- Story
Can AI cut healthcare costs?
20.11.2024 Healthcare costs have been rising in Switzerland for years. Solutions are complex. Can AI help? A number of different projects are currently underway at Bern University of Applied Sciences to research the use of AI in medicine.
Key points at a glance
- With ChatGPT, the general public got to know language models and generative AI. Since then, generative AI models have been used in many places.
- Will this also result in efficiency gains or even cost savings in the healthcare sector?
- Prof. Dr Kerstin Denecke outlines the projects currently underway at Bern University of Applied Sciences, discusses what she hopes to learn from them and reveals developments that cause her concern.
What projects using generative artificial intelligence are currently underway at the Institute for Patient-centered Digital Health?
Kerstin Denecke: One project we are working on with the Inselspital is about ensuring the quality of radiology reports. We use generative AI to check whether all relevant information is included in the diagnostic reports dictated by radiologists. Part of the project was to program a chatbot that interacts with patients before treatment, collecting and processing additional information and answering their questions about the examination. This makes the care team’s job easier and improves the quality of the treatment. In other projects, we are investigating how generative AI can be used to support clinical documentation. This involves compiling discharge reports from information on the patients’ stay at the hospital, or automatically extracting reportable information from existing data, such as the information that must be reported to an implant register. The extracted information can also be used to assess risks. In one of our projects, we want to use AI to recognise indicators that point to an increased risk of hospital-acquired infections, which can even save lives.
Are these technologies already in use?
In some cases, the methods developed by the projects are already being trialled by selected doctors, with a view to gathering feedback on usability and, above all, quality. As always with digital projects, however, it is important that the new technologies are also integrated into the existing system landscape and processes, which can sometimes be a lengthy process. Putting AI-generated exit reports into practice will probably happen quickest. Hospitals are under pressure to provide solutions because generative AI is so readily available with ChatGPT and the like. There is a need to prevent doctors from using solutions for clinical documentation that fall foul of data protection law. But it is also still important for the generated reports to be checked and approved by experts. They would need to examine each report carefully, even if the generated reports appear correct at first glance. To help them with this, we are working on a supporting tool that checks whether all relevant information has been included and that no additional information has found its way into the generated reports.
Are these systems rolled out widely or are they individualised solutions for a specific hospital?
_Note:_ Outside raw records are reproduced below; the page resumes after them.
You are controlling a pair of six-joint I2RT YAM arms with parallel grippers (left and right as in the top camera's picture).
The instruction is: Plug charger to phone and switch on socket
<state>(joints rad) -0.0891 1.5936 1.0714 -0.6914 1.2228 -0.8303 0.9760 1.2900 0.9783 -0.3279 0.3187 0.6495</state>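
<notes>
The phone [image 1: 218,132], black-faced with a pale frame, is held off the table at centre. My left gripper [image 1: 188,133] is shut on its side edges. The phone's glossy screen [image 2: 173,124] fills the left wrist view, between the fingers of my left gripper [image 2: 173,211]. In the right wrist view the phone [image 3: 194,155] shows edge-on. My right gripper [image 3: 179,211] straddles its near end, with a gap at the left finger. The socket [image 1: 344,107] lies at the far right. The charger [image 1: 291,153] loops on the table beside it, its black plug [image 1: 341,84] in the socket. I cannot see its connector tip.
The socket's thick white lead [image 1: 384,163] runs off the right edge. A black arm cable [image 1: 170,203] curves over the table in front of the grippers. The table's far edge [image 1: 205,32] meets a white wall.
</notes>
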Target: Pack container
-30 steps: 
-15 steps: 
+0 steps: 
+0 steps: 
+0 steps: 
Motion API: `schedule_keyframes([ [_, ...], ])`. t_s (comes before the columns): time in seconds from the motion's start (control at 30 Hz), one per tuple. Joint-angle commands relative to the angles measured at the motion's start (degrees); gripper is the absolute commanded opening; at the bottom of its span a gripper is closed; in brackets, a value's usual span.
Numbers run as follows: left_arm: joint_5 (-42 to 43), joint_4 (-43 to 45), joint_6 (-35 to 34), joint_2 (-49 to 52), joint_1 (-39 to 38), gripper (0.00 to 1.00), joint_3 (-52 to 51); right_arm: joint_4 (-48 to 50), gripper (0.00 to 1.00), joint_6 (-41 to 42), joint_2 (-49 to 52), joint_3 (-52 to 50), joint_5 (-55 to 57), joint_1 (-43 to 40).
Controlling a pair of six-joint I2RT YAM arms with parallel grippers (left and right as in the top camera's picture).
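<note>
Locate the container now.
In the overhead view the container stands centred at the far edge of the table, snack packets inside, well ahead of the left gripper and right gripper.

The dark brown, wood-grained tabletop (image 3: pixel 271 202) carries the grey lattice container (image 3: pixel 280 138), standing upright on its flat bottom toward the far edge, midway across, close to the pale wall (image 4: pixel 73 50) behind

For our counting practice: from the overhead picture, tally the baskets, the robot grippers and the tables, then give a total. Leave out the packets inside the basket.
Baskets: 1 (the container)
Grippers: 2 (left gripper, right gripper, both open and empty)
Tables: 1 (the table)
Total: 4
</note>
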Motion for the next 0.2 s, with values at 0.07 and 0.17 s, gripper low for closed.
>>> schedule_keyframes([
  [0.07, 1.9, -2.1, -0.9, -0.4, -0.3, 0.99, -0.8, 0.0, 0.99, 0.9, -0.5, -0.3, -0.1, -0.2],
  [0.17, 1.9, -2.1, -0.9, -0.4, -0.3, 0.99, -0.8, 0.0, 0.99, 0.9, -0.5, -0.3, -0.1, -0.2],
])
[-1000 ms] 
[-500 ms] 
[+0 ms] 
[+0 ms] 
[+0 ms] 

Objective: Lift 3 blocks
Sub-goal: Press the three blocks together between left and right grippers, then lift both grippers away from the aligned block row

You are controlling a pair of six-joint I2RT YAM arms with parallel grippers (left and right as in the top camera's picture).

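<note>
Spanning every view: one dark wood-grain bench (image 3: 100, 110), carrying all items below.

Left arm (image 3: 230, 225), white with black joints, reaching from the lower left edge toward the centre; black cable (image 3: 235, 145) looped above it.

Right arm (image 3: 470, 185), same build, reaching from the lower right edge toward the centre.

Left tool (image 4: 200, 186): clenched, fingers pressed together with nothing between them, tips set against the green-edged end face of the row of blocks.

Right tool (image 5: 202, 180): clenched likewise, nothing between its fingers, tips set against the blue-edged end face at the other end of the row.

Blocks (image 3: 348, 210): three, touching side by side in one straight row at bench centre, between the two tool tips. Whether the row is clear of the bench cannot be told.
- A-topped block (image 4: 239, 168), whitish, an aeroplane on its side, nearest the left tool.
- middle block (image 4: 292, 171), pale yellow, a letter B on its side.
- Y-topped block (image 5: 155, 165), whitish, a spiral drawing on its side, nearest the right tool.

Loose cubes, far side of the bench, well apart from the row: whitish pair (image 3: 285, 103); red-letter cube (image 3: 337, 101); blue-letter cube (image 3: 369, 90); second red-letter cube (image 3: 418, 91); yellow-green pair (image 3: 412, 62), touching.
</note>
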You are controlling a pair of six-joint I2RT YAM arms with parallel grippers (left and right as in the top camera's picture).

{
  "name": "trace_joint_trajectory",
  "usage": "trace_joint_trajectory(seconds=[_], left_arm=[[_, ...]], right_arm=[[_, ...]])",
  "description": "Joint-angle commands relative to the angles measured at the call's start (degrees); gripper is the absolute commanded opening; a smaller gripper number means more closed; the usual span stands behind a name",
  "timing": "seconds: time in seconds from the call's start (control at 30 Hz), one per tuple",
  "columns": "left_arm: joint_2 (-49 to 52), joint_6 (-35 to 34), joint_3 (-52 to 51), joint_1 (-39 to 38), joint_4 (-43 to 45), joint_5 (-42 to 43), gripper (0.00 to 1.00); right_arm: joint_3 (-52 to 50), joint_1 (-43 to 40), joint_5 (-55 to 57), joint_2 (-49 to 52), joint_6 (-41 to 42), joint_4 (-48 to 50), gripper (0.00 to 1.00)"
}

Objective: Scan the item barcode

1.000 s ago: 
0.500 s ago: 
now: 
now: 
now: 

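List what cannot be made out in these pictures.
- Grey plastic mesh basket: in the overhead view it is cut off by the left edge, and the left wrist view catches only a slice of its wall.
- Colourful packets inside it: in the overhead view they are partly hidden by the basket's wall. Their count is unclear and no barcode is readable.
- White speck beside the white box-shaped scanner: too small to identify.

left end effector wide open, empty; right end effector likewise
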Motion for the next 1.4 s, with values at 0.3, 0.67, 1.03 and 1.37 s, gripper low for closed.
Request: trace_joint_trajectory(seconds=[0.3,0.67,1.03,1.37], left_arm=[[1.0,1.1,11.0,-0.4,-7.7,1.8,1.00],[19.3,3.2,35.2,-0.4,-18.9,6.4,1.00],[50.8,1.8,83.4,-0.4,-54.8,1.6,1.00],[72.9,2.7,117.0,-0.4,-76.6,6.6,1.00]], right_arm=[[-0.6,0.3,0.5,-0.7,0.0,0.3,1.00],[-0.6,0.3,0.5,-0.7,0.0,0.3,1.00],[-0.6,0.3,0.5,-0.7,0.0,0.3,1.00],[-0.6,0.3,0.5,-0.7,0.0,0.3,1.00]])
In our projects, we collaborate with individual hospitals. However, the companies involved in the projects are interested in making the resulting methods and systems available to others in their software solutions. For example, the methods for AI-generated report writing can be integrated into existing clinical information systems and so be used directly during the documentation process.
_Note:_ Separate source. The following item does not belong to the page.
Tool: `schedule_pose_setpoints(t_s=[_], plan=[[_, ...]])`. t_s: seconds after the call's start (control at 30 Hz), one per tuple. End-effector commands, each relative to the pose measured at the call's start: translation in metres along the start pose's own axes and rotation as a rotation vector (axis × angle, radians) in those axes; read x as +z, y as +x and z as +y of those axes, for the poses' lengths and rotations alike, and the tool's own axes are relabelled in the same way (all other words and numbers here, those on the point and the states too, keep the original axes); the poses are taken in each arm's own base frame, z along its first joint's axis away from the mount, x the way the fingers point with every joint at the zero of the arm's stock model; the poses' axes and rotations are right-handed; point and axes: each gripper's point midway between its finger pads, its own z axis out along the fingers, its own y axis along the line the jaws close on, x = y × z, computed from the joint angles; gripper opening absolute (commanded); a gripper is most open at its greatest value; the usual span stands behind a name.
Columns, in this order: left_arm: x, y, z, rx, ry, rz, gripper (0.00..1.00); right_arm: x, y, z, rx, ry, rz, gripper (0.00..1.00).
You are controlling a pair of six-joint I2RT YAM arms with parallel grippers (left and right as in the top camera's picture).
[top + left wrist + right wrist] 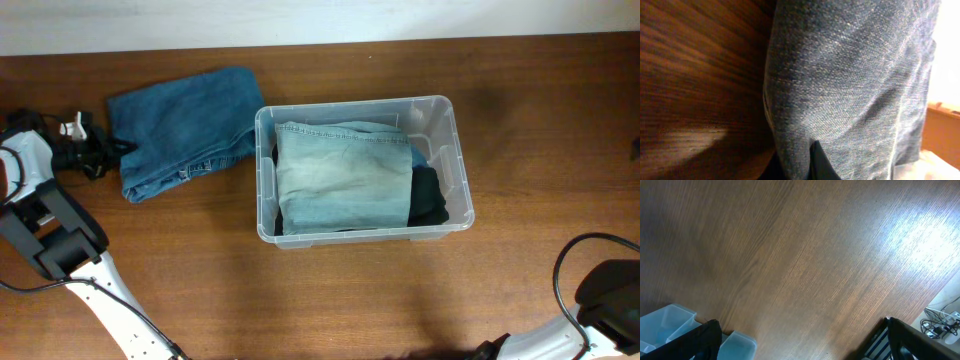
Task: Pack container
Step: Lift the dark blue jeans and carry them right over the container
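The clear plastic container [447, 110] stands at the table's middle. Inside it a folded light-blue pair of jeans [345, 175] lies on top, with a dark garment [428, 195] beside it on the right. A darker blue pair of jeans [185, 125] lies folded on the table left of the container. My left gripper [108, 150] is at the left edge of those jeans; in the left wrist view a fold of the denim [840, 75] is pinched in the left gripper [797, 167]. My right gripper [805, 350] stands open over bare wood, with nothing in it.
The left arm [50, 230] runs along the table's left side. The right arm's base [605, 290] sits at the bottom right corner. Pale blue plastic shapes [670, 325] and cables [940, 325] show at the edges of the right wrist view.
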Motion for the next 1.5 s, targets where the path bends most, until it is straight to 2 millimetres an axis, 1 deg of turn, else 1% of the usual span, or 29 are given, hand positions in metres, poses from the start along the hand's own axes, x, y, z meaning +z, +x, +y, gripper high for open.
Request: schedule_pose_setpoints(t_s=[0.0, 0.07, 0.1, 0.13, 0.27, 0.3, 0.33, 0.4, 0.5, 0.57, 0.6, 0.67, 0.77, 0.8, 0.83, 0.9, 0.93, 1.1, 1.13, 1.3, 1.37, 1.47], plan=[[0.002, -0.003, 0.018, -0.055, 0.054, 0.008, 0.01, -0.008, 0.002, -0.002, 0.000, -0.003, -0.016, 0.98], [-0.022, -0.015, -0.005, -0.029, 0.130, -0.036, 0.01, -0.008, 0.002, -0.003, 0.000, -0.003, -0.016, 0.98], [-0.038, -0.022, -0.019, -0.008, 0.159, -0.062, 0.01, -0.008, 0.002, -0.002, 0.000, -0.003, -0.016, 0.99], [-0.048, -0.026, -0.027, 0.004, 0.169, -0.077, 0.01, -0.008, 0.002, -0.002, 0.000, -0.003, -0.016, 0.98], [-0.098, -0.036, -0.075, 0.089, 0.184, -0.155, 0.01, -0.008, 0.002, -0.003, 0.000, -0.003, -0.016, 0.98], [-0.112, -0.036, -0.091, 0.123, 0.183, -0.179, 0.01, -0.007, 0.002, -0.002, 0.000, -0.003, -0.016, 0.98], [-0.120, -0.036, -0.100, 0.142, 0.183, -0.193, 0.01, -0.008, 0.002, -0.002, 0.000, -0.003, -0.016, 0.98], [-0.149, -0.033, -0.133, 0.215, 0.182, -0.248, 0.01, -0.008, 0.002, -0.002, 0.000, -0.003, -0.016, 0.98], [-0.177, -0.024, -0.171, 0.258, 0.189, -0.304, 0.01, -0.008, 0.002, -0.003, 0.000, -0.003, -0.016, 0.98], [-0.193, -0.014, -0.201, 0.297, 0.205, -0.334, 0.01, -0.008, 0.002, -0.002, 0.000, -0.003, -0.016, 0.98], [-0.201, -0.005, -0.220, 0.333, 0.227, -0.346, 0.01, -0.008, 0.002, -0.002, 0.000, -0.003, -0.016, 0.98], [-0.210, 0.009, -0.249, 0.368, 0.262, -0.351, 0.01, -0.008, 0.002, -0.002, 0.000, -0.003, -0.016, 0.98], [-0.217, 0.035, -0.290, 0.436, 0.294, -0.345, 0.01, -0.008, 0.002, -0.003, 0.000, -0.003, -0.016, 0.98], [-0.218, 0.047, -0.307, 0.472, 0.302, -0.343, 0.01, -0.008, 0.002, -0.002, 0.000, -0.003, -0.016, 0.98], [-0.218, 0.056, -0.318, 0.498, 0.308, -0.339, 0.01, -0.007, 0.002, -0.002, 0.000, -0.003, -0.016, 0.98], [-0.218, 0.081, -0.350, 0.568, 0.327, -0.329, 0.01, -0.008, 0.002, -0.002, 0.000, -0.003, -0.016, 0.98], [-0.218, 0.092, -0.362, 0.593, 0.334, -0.325, 0.01, -0.008, 0.002, -0.002, 0.000, -0.003, -0.016, 0.98], [-0.223, 0.161, -0.435, 0.763, 0.408, -0.310, 0.01, -0.008, 0.002, -0.003, 0.000, -0.003, -0.016, 0.98], [-0.223, 0.174, -0.447, 0.782, 0.414, -0.312, 0.01, -0.008, 0.002, -0.002, 0.000, -0.003, -0.016, 0.98], [-0.223, 0.235, -0.487, 0.877, 0.416, -0.319, 0.01, -0.007, 0.002, -0.002, 0.000, -0.003, -0.016, 0.98], [-0.219, 0.260, -0.500, 0.894, 0.435, -0.294, 0.01, -0.008, 0.002, -0.002, 0.000, -0.003, -0.016, 0.98], [-0.205, 0.295, -0.516, 0.884, 0.463, -0.226, 0.01, -0.008, 0.002, -0.002, 0.000, -0.003, -0.016, 0.98]])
Are there also projects that use AI in diagnostics?
I am working with researchers from the Department of Neurology at Inselspital on AI-based methods to help diagnose complex sleep disorders more quickly. System checkers are already common on the internet and in apps. These systems ask about symptoms and provide likely diagnoses or recommendations on whether the user urgently needs to see a doctor. Decision-support systems for clinical use and research have been around for a long time.
What about the inherent security issues?
One aspect is that of data security. The language models in our projects are always run locally and we only ever work with anonymised data. The hospitals we collaborate with need to consider whether they want to rely on freely available language models or become dependent on commercial providers. When using freely available language models as a basis, the content of these models must be critically examined and called into question. The key here is to avoid algorithm errors caused by poor or distorted data.
Another aspect is the necessity to guarantee patient safety when AI is used in the context of medicine. Any recommendations by an AI tool must undergo critical scrutiny. Medical staff, but also patients, are going to need the relevant skills to do this in future. I still see a lot of potential areas of research here. As a patient, how do I evaluate a diagnosis or treatment suggestion from an AI tool? What skills do healthcare professionals need to use AI tools safely? Another of my concerns is about the risks of AI-based solutions used by patients alone, i.e. without medical supervision. Currently there is plenty of enthusiasm everywhere about the many possibilities surrounding generative AI, but hardly anyone is talking about the potential risks. We do not yet know what undesirable side effects and interactions AI-based tools may have when used by patients. Here it is important that, as researchers, we can closely support projects, investigate risks and integrate appropriate countermeasures.
«When it comes to uses of AI in diagnostics, I hope that we proceed with all due caution.»
What will the future bring?
Over the next few years, we will doubtlessly make great progress in the use of AI for administrative tasks in the healthcare sector. I see great potential here, which can lead to greater efficiency. When it comes to uses in diagnostics and, above all, in therapy, I hope that we proceed with all due caution. And that we don’t do away with human contact. I believe that the best way to identify individual needs – in future too – is through direct human contact, and that we can respond to people’s needs better if we seek direct dialogue. Healthcare staff simply don’t have time for this at the moment, but maybe one day AI will create the time for this.